▶ _SUPPLIED INFORMATION_
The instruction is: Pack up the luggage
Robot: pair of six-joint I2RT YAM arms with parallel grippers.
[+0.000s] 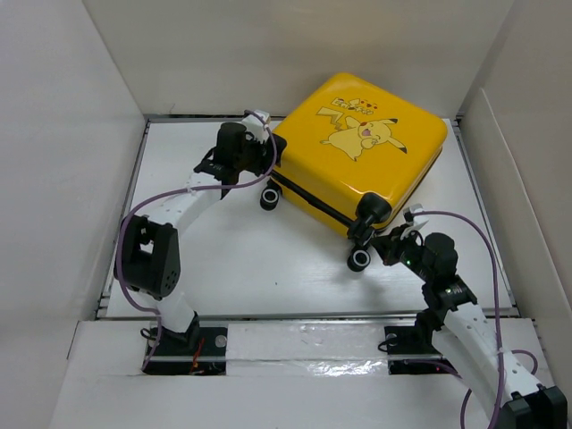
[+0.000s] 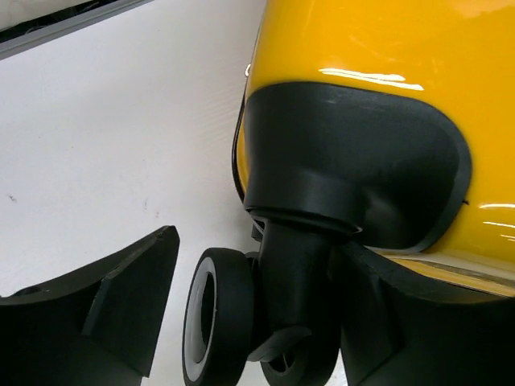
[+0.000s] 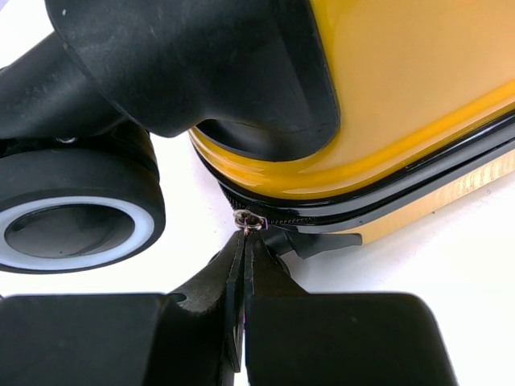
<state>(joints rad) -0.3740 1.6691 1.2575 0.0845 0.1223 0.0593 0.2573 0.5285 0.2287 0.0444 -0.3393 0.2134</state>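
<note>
The luggage is a yellow hard-shell suitcase with a Pikachu print. It lies flat and closed at the back of the table. My left gripper is at its left corner. In the left wrist view the gripper stands open around a black caster wheel. The left finger is apart from the wheel and the right finger sits against the wheel housing. My right gripper is at the near corner beside another wheel. In the right wrist view that gripper is shut on the zipper pull of the luggage.
White walls box in the table on three sides. A raised white strip runs along the front by the arm bases. Purple cables loop beside both arms. Bare table surface lies between the arms and the suitcase.
</note>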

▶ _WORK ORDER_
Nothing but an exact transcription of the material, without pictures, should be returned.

▶ _TASK ANSWER_
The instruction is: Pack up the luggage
Robot: pair of six-joint I2RT YAM arms with parallel grippers.
[+0.000s] 
[+0.000s] 
[+0.000s] 
<state>(joints rad) -0.3740 1.6691 1.2575 0.0845 0.1223 0.0593 0.2573 0.5285 0.2287 0.0444 -0.3393 0.2134</state>
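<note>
The luggage is a yellow hard-shell suitcase with a Pikachu print. It lies flat and closed at the back of the table. My left gripper is at its left corner. In the left wrist view the gripper stands open around a black caster wheel. The left finger is apart from the wheel and the right finger sits against the wheel housing. My right gripper is at the near corner beside another wheel. In the right wrist view that gripper is shut on the zipper pull of the luggage.
White walls box in the table on three sides. A raised white strip runs along the front by the arm bases. Purple cables loop beside both arms. Bare table surface lies between the arms and the suitcase.
</note>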

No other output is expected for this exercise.